Some fun data simulations I use to think about confounders and colliders

I love conducting very simple simulations and getting terrified by the implications of their results.

Let’s say you want to measure the association between the outcome that you care about, y, and your key predictor, x. You begin with a simple regression model, predicting y with x.

One of these estimates is correct (1), one is 35% smaller than it should be (2), one is about 80% larger than it should be (3). Let’s start with the smaller estimate (2). Below is the Stata code to set it up:

clear all
set obs 10000
* create a matrix to establish correlation of x and z
matrix C = (1,-.35\-.35,1) 
* simulate x and z, set correlation equal to -.3 (via matrix C)
corr2data x z , means(0 0) sd(1 1) corr(C)  n(10000)
twoway scatter x z
graph export s8811-02-simuation_lecture-02.emf, replace
gen y = 1 + x*1 + z*1 + rnormal(0,1)
reg y x
eststo m1
reg y z
eststo m2
reg y x z
eststo m3

esttab m1 m2 m3

Variables x and z are negatively correlated (-0.35, higher x, lower z). Both are positively correlated with y. So you just include x, or z, in your regression equation, you won’t get their actual association with y.

In (1) above, x is too small. In (2), z is too small. Both included in model, coefficient magnitudes increase to correct size. Let’s look at (3) now, which is a weird one.

cls
clear all
set obs 10000
* create a matrix to establish correlation of x and z's
matrix C = (1, .3 , .5 \ .3 ,1 , 0 \ .5 , 0 , 1)
* simulate x and z, set correlation equal to -.3 (via matrix C)
corr2data x z1 z2 , means(0 0 0) sd(1 1 1) corr(C)  n(10000)
corr x z1 z2
gen y = 1 + x*1 + z1*1 + z2*1 + rnormal(0,1)
reg y x
eststo m1
reg y x z1
eststo m2 
reg y x z2 
eststo m3 
reg y x z1 z2
eststo m4
esttab m1 m2 m3 m4

This setup is fun and weird. Now there isn’t just one confounding z variable. There are two! x, z1, and z2 are all positively correlated with one another. All have the same association with y, 1.

Without z1 or z2 in the regression model, x’s association with y is much too large! But including only z1 or z2 results in coefficients for x that are still much too large. It’s only when z1 and z2 are both included in the model that x’s coefficient is correctly reduced to 1. Even if your model is mostly correct (z1 or z2 in there), you’ll still get the wrong answer! This setup is fun, as you can let z2 affect all other variable, just pairs (x and y, x and z1, z1 and y), or just single variables (x only). You can also let the magnitude of associations and correlations vary to see how the magnitude and direction of bias vary.

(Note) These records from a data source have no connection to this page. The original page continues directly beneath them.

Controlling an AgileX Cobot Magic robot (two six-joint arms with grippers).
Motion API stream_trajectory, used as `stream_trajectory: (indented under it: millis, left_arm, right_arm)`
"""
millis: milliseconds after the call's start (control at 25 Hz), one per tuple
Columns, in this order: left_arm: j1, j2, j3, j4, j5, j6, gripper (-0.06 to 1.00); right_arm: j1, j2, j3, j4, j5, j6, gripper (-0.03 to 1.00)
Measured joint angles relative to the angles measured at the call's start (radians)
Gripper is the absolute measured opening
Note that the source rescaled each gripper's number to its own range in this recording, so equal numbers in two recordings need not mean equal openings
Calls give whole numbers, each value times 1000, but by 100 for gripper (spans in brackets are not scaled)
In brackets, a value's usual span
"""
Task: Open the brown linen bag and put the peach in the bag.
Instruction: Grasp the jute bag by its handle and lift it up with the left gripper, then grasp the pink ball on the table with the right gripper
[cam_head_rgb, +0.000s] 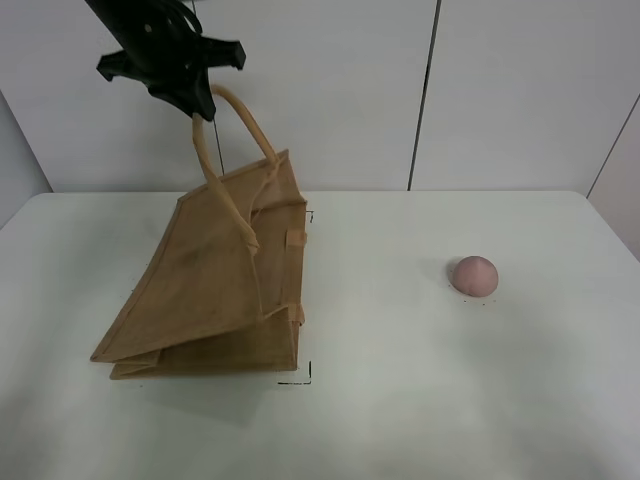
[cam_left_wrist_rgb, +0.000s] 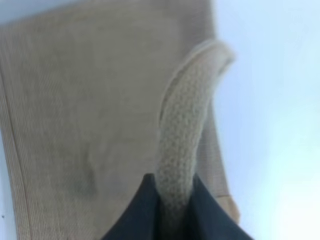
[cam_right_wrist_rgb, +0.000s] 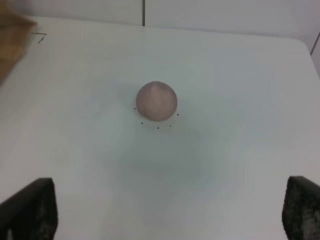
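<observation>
The brown linen bag (cam_head_rgb: 215, 285) stands tilted on the white table at left, its near side lifted by one beige loop handle (cam_head_rgb: 205, 155). My left gripper (cam_head_rgb: 203, 108) is shut on that handle, high above the table; the left wrist view shows the handle (cam_left_wrist_rgb: 182, 135) pinched between the dark fingers (cam_left_wrist_rgb: 135, 220) with the bag's cloth (cam_left_wrist_rgb: 85, 120) behind. The peach (cam_head_rgb: 474, 275) lies on the table at right. In the right wrist view the peach (cam_right_wrist_rgb: 156, 101) is ahead of my right gripper (cam_right_wrist_rgb: 170, 212), which is open and empty. The right arm does not show in the exterior view.
Small black corner marks (cam_head_rgb: 300, 378) lie on the white table (cam_head_rgb: 420, 400) near the bag's base. Small dots (cam_right_wrist_rgb: 158, 127) ring the peach. A white panelled wall (cam_head_rgb: 500, 90) stands behind the table.
</observation>
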Motion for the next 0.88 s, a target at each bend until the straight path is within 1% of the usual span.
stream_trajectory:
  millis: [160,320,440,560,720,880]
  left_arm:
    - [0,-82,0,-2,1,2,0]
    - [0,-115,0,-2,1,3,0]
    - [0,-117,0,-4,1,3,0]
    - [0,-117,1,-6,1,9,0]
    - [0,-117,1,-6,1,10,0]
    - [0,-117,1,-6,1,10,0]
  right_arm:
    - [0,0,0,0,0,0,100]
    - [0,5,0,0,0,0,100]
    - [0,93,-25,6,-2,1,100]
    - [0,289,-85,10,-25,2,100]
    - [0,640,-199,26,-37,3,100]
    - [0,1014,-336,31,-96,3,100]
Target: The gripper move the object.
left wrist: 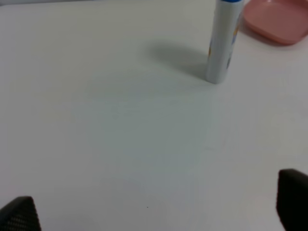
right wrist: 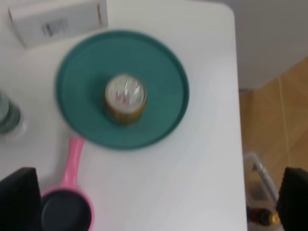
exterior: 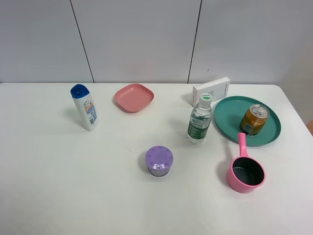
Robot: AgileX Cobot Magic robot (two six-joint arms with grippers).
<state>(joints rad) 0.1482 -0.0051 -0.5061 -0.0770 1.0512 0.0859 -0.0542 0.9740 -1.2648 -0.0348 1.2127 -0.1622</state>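
Currently the orange-gold can (exterior: 254,119) is standing upright on the teal plate (exterior: 229,108), near the right end of the white table (exterior: 73,176), beside the water bottle (exterior: 199,121) and behind the pink ladle (exterior: 244,169). Both the right gripper (right wrist: 156,202) and the left gripper (left wrist: 156,209) are hanging spread wide, holding nothing.

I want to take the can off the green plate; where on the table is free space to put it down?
Bare table lies open across the near left, in front of the white bottle and left of the purple container. The middle, between the pink dish and purple container, is free too. Around the can it is crowded: green plate, water bottle, pink ladle, white box.
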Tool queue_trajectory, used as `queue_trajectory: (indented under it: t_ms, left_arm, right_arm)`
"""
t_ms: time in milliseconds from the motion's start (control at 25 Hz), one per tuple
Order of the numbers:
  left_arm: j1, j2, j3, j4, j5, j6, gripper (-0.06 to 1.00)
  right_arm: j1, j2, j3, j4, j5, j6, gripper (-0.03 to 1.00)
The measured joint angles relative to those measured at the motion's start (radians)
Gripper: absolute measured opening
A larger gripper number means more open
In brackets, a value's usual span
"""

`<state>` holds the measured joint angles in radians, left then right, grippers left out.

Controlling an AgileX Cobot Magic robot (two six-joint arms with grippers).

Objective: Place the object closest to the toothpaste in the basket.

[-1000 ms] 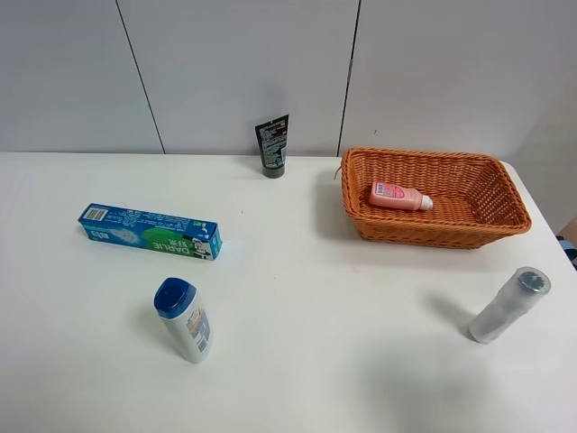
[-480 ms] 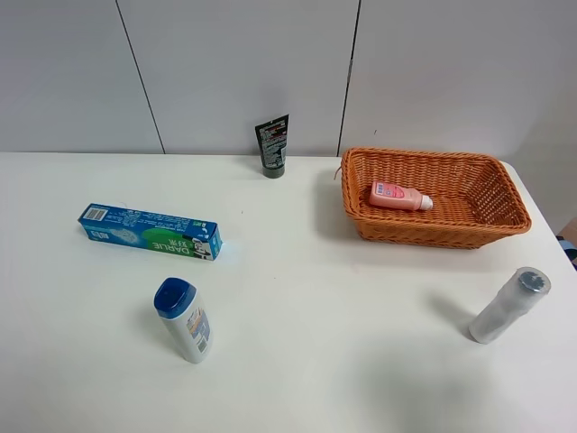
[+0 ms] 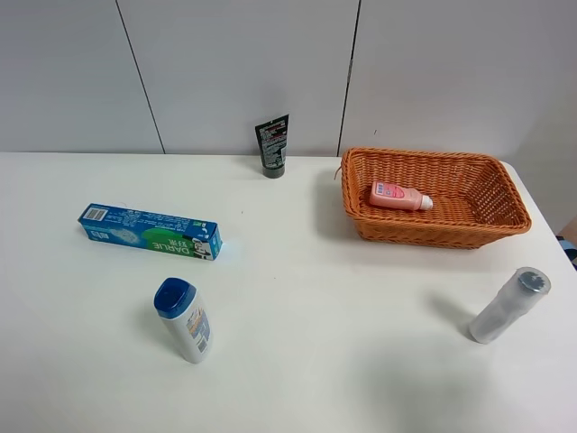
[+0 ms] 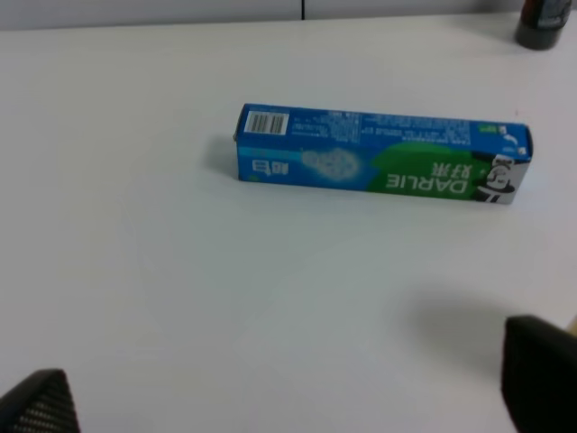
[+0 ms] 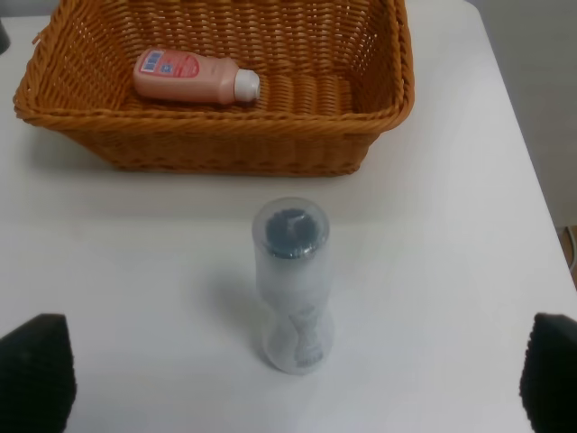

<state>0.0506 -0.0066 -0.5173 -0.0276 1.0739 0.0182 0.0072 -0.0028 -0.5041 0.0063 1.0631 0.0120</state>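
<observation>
While "DARLIE" reads clearly on the blue-green toothpaste box (image 4: 383, 155), both pincers sit released, fingertips cropped.

a white table (image 3: 361, 361) holds a blue toothpaste box (image 3: 151, 231) lying flat at the left. just in front of it stands a white bottle (image 3: 184, 320) with a blue cap, tilted. a dark tube (image 3: 272, 145) stands upright at the back by the wall. right of it sits a wicker basket (image 3: 487, 230) with a pink bottle (image 3: 400, 196) lying inside. a clear bottle (image 3: 509, 305) stands well apart at the front right.
</observation>
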Motion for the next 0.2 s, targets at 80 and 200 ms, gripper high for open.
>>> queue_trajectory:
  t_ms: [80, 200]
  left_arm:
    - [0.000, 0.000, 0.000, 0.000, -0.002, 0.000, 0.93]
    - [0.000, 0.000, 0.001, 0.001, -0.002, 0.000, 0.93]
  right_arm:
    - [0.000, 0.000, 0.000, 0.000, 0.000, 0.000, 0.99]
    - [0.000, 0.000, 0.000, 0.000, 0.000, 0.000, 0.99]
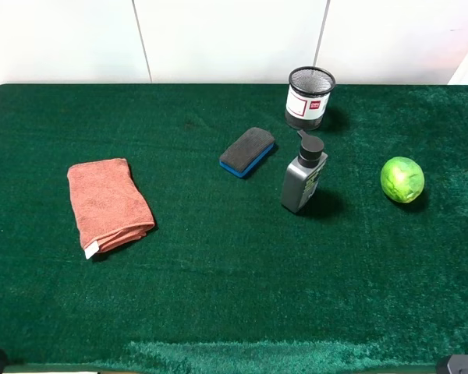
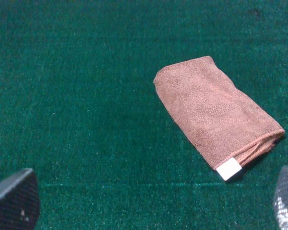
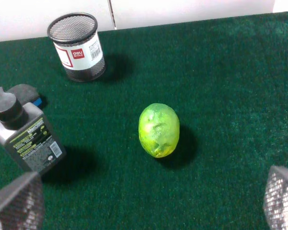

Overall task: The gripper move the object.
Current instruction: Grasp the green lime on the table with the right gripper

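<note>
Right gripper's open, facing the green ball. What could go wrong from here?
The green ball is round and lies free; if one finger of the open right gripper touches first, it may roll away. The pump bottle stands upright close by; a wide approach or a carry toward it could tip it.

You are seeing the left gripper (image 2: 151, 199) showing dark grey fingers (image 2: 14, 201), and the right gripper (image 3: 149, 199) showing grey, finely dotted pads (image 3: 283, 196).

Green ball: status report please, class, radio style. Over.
Left gripper open, empty. Right gripper open, facing green ball. Ball on mat, untouched. Pump bottle stands apart, not blocking.
</note>
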Controlling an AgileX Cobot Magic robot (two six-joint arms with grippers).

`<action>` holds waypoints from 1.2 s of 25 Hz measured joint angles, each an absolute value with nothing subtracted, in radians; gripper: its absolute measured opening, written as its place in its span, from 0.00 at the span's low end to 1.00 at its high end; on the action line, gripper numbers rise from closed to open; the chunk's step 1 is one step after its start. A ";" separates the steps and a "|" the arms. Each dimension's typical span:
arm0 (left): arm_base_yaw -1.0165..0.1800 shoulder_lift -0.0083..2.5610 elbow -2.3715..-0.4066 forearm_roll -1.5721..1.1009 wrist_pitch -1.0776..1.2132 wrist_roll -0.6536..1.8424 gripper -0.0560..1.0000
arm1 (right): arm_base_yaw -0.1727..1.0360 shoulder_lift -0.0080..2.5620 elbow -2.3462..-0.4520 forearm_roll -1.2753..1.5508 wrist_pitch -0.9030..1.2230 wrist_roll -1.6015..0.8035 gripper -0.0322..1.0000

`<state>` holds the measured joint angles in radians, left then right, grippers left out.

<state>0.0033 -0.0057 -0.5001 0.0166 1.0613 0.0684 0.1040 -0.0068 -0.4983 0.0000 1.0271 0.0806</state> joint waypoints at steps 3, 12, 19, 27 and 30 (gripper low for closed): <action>0.003 -0.006 -0.500 0.017 1.061 0.068 0.99 | 0.104 -0.007 -0.498 0.000 1.027 0.081 0.70; 0.003 -0.006 -0.500 0.017 1.061 0.068 0.99 | 0.104 -0.007 -0.498 0.000 1.027 0.081 0.70; 0.003 -0.006 -0.500 0.017 1.061 0.068 0.99 | 0.104 -0.007 -0.498 0.000 1.027 0.081 0.70; 0.003 -0.006 -0.500 0.017 1.061 0.068 0.99 | 0.104 -0.007 -0.498 0.000 1.027 0.081 0.70; 0.003 -0.006 -0.500 0.017 1.061 0.068 0.99 | 0.104 -0.007 -0.499 0.000 1.027 0.081 0.70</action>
<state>0.0033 -0.0057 -0.5001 0.0166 1.0613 0.0684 0.1040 -0.0068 -0.4992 0.0000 1.0271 0.0806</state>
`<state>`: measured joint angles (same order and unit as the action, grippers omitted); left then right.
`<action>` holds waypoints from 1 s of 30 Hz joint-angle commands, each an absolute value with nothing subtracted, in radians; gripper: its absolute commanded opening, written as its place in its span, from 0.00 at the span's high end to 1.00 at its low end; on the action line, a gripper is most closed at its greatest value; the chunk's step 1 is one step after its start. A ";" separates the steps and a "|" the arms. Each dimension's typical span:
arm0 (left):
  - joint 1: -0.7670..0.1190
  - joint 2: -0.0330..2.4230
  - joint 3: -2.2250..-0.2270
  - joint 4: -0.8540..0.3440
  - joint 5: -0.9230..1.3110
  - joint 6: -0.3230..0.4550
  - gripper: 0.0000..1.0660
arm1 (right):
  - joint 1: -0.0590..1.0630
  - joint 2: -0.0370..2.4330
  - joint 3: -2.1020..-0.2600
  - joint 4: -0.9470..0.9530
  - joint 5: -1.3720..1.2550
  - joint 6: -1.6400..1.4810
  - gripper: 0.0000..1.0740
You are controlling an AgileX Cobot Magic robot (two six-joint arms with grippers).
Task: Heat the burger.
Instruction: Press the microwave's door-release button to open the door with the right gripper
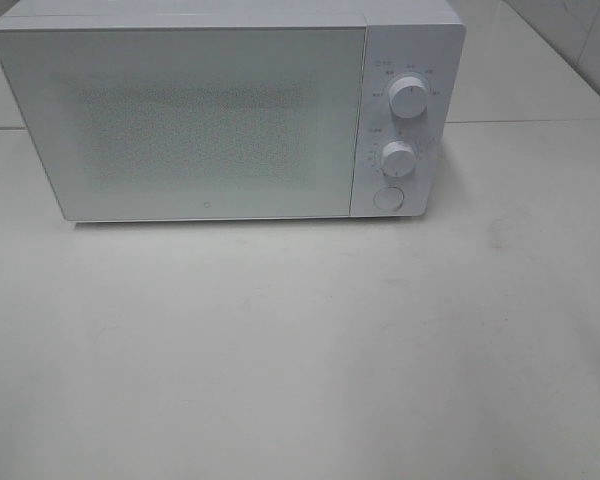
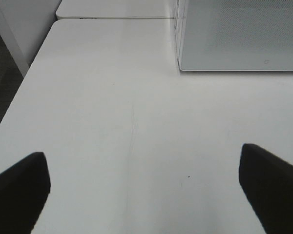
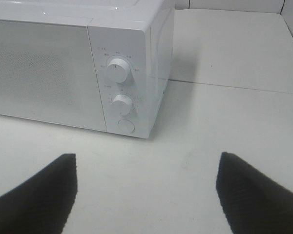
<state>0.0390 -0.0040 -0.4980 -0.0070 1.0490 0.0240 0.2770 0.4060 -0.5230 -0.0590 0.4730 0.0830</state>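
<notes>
A white microwave stands at the back of the white table with its door shut. It also shows in the left wrist view and the right wrist view. Two knobs and a round button sit on its right panel. The burger is out of view in every frame. My left gripper is open and empty over bare table, left of the microwave. My right gripper is open and empty, in front of the control panel. Neither gripper shows in the high view.
The table's left edge drops to a dark floor. A seam joins a second table behind. A tiled wall rises at the back right.
</notes>
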 commanded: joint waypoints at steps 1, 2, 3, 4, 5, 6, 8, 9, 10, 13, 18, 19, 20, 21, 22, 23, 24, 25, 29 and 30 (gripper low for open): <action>0.040 -0.025 -0.500 -0.008 1.039 0.018 0.03 | 0.269 0.431 -0.528 -0.067 0.420 0.096 0.29; 0.040 -0.025 -0.500 -0.008 1.039 0.018 0.03 | 0.269 0.482 -0.528 -0.067 0.374 0.096 0.29; 0.040 -0.025 -0.500 -0.008 1.039 0.018 0.03 | 0.269 0.482 -0.528 -0.067 0.374 0.096 0.29; 0.040 -0.025 -0.500 -0.008 1.039 0.018 0.03 | 0.269 0.530 -0.528 -0.067 0.318 0.096 0.29; 0.040 -0.025 -0.500 -0.008 1.039 0.018 0.03 | 0.269 0.556 -0.528 -0.067 0.288 0.096 0.29; 0.040 -0.025 -0.500 -0.008 1.039 0.018 0.03 | 0.269 0.556 -0.528 -0.067 0.288 0.096 0.29; 0.040 -0.025 -0.500 -0.008 1.039 0.018 0.03 | 0.269 0.626 -0.528 -0.067 0.200 0.096 0.29; 0.040 -0.025 -0.500 -0.008 1.039 0.018 0.03 | 0.269 0.626 -0.528 -0.067 0.200 0.096 0.29; 0.040 -0.025 -0.500 -0.008 1.039 0.018 0.03 | 0.269 0.674 -0.528 -0.067 0.144 0.096 0.29; 0.040 -0.025 -0.500 -0.008 1.039 0.018 0.03 | 0.269 0.740 -0.526 -0.070 0.058 0.096 0.29; 0.040 -0.025 -0.500 -0.008 1.039 0.018 0.03 | 0.269 0.848 -0.450 -0.070 -0.233 0.095 0.29; 0.040 -0.025 -0.500 -0.008 1.039 0.018 0.03 | 0.269 0.848 -0.450 -0.070 -0.233 0.095 0.29; 0.040 -0.025 -0.500 -0.008 1.039 0.018 0.03 | 0.269 0.869 -0.431 -0.068 -0.289 0.094 0.29; 0.040 -0.025 -0.500 -0.008 1.039 0.018 0.03 | 0.269 0.869 -0.431 -0.068 -0.289 0.094 0.29; 0.040 -0.025 -0.500 -0.008 1.039 0.018 0.03 | 0.269 0.907 -0.400 -0.063 -0.386 0.091 0.29; 0.040 -0.025 -0.500 -0.008 1.039 0.018 0.03 | 0.269 0.929 -0.387 -0.050 -0.426 0.087 0.29; 0.040 -0.025 -0.500 -0.008 1.039 0.018 0.03 | 0.269 0.929 -0.387 -0.050 -0.426 0.087 0.29; 0.040 -0.025 -0.500 -0.008 1.039 0.018 0.03 | 0.270 0.971 -0.368 0.007 -0.485 0.054 0.29; 0.040 -0.025 -0.500 -0.008 1.039 0.018 0.03 | 0.272 1.058 -0.322 0.178 -0.609 -0.100 0.29; 0.040 -0.025 -0.500 -0.008 1.039 0.018 0.03 | 0.272 1.058 -0.322 0.178 -0.609 -0.100 0.29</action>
<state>0.0390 -0.0040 -0.4980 -0.0070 1.0480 0.0240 0.2770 1.0570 -0.3230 0.1440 -0.5740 -0.0610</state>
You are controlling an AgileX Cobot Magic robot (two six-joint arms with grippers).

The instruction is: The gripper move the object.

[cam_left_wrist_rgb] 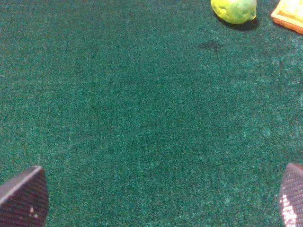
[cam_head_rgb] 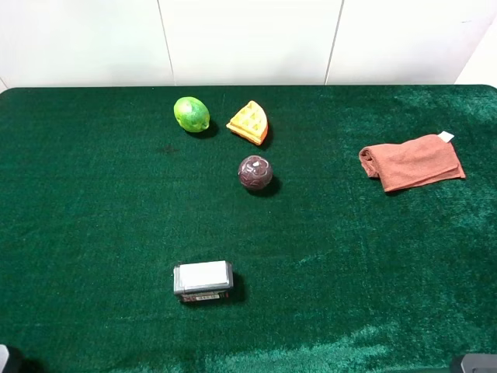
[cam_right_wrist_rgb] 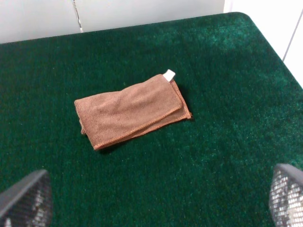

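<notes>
Nearest you, both arms sit at the front edge of the desk [cam_head_rgb: 93,233]. The left gripper [cam_left_wrist_rgb: 156,203] shows its fingers [cam_left_wrist_rgb: 23,198] spread wide over bare green felt, holding nothing. The right gripper [cam_right_wrist_rgb: 151,203] is likewise spread and empty, looking toward a folded brown cloth [cam_right_wrist_rgb: 130,113].

A little further out rests a small grey-and-white box [cam_head_rgb: 203,280], left of centre. Beyond it comes the dark maroon ball [cam_head_rgb: 255,172], and behind that the back row: the lime [cam_head_rgb: 191,114] and, just beside it on its right, the waffle wedge [cam_head_rgb: 248,122].

That wedge is your target. It lies far from both grippers, near the back edge and slightly left of centre. The left wrist view already catches its corner [cam_left_wrist_rgb: 289,14] past the lime, ahead and toward the middle of the desk, so the left arm looks better placed. Its rounded side faces the ball and its point faces the lime; how its long axis runs is hard to judge.

The felt covers the whole desk, and pale wall panels [cam_head_rgb: 248,39] stand behind.
</notes>
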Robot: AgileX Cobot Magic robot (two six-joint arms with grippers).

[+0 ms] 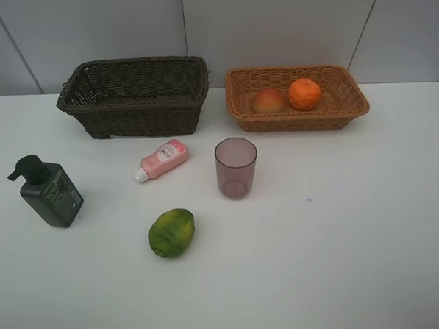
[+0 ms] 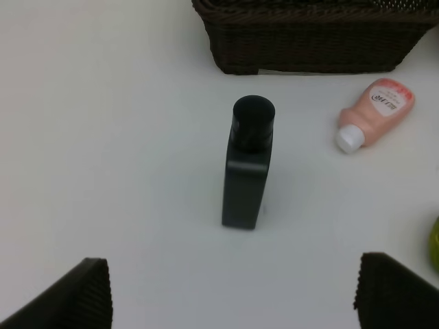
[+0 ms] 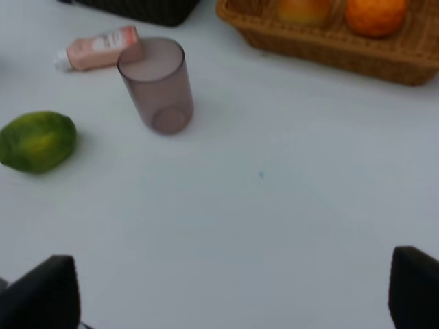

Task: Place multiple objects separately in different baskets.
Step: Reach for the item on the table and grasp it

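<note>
- Tabletop [image 1: 340, 224]: dark brown basket [image 1: 140, 117] back left, tan basket [image 1: 298, 120] beside it holding orange [image 1: 305, 94] and red-yellow fruit [image 1: 269, 101].
- Pump bottle [image 1: 52, 194] upright, spout pointing left.
- Purple cup [image 1: 236, 168] upright; green fruit [image 1: 171, 232] nearer the front.
- Pink tube [image 1: 162, 160] lying flat, cap front-left.
- Left pincer [image 2: 233, 295], right pincer [image 3: 233, 295]: tips only, cropped, spread wide, empty.

Lab-like test bench, bare white table [image 1: 356, 238], plain grey panelled wall [image 1: 271, 22]

Behind and right of the upright purple cup [image 1: 236, 167], an orange [image 1: 305, 94] and a red-yellow fruit [image 1: 268, 101] are held in the tan basket [image 1: 298, 121].
</note>
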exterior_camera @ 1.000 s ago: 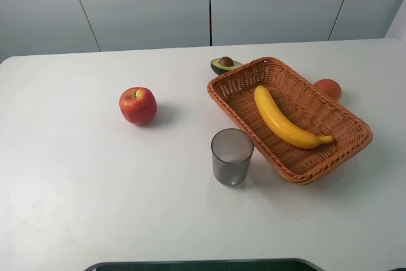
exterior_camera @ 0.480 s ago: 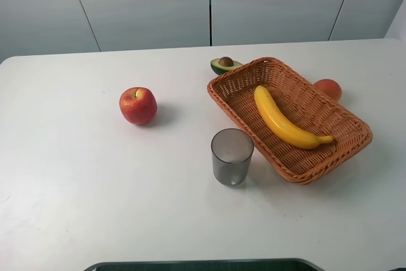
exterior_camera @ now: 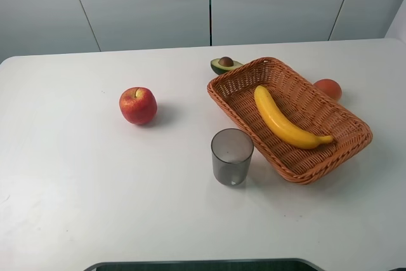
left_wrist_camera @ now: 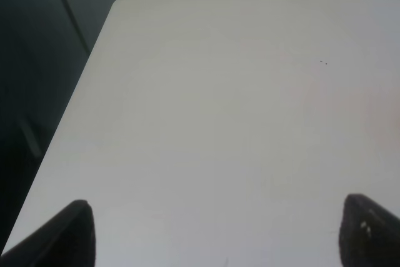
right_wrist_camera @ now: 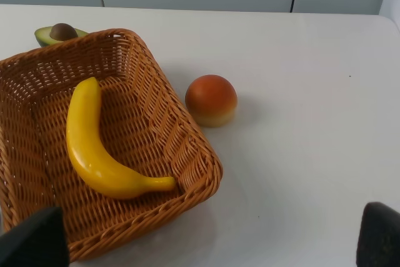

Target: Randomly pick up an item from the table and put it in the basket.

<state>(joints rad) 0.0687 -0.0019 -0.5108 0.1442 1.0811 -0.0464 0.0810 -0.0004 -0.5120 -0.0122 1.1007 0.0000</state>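
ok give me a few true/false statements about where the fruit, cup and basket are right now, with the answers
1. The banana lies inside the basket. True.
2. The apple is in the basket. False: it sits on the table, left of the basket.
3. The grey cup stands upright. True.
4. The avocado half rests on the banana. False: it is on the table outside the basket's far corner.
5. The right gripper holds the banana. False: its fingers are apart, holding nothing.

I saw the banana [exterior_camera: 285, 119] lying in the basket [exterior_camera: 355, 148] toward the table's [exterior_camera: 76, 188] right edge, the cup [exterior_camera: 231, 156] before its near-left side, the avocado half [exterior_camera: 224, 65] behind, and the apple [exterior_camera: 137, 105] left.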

Let’s look at example (1), where the coefficient for x=1. Below is the code to conduct this simulation.

cls 
clear all
set obs 10000 // set sample to 10,000 observations
gen x = rnormal(0,1)
gen y = x*1 + rnormal(0,1)
gen z = x*1 + y*1 + rnormal(0,1)
corr x z
reg y x
eststo m1
reg y z
eststo m2
reg y x z
eststo m3
esttab m1 m2 m3

Here, the correctly specified model just includes x (y is made only with x included and random noise, rnormal(0,1)). However, maybe you haven’t thought correctly about which variables to control for, and you notice that z has a positive association with y, and is also positively associated with x.

(Here we see a large positive correlation between z and x. Higher z, higher x).

In model (1), we see that x has a positive and significant association with y, with a coefficient of 1. In model (2), we see that z has a positive and significant association with y, with a coefficient of 0.5. When both z and x are included in the regression model, we see that z remains significant and positive with the coefficient magnitude unchanging. x, in contrast, loses significance and the coefficient goes to zero.

You may think to yourself, aha! Results in model (1) are not true, because z is a confounder. And when z is included in the regression model, x’s effect goes away. A concrete example: SAT scores predict college success. But both are caused by child socioeconomic origins. Control for that, and the association between SAT and college success declines.

BUT. I made the data. And I made model (1) the true effect of x on y. I ALSO made z to be a collider in this setup. x and y cause z. But z doesn’t cause y. Just as with the examples above, including z changes the association between x and y. But in this case, that change is inappropriate, whereas in the other cases, the change WAS appropriate. How do I know this? Because in this case I made the data. In cases where one doesn’t make their data for their research, the variation across these simulations should hopefully cause some sleepless nights as you fret over whether you correctly specified the theoretical model that guides your model specification.

Anyways, I thought this was neat. Hope it helps you!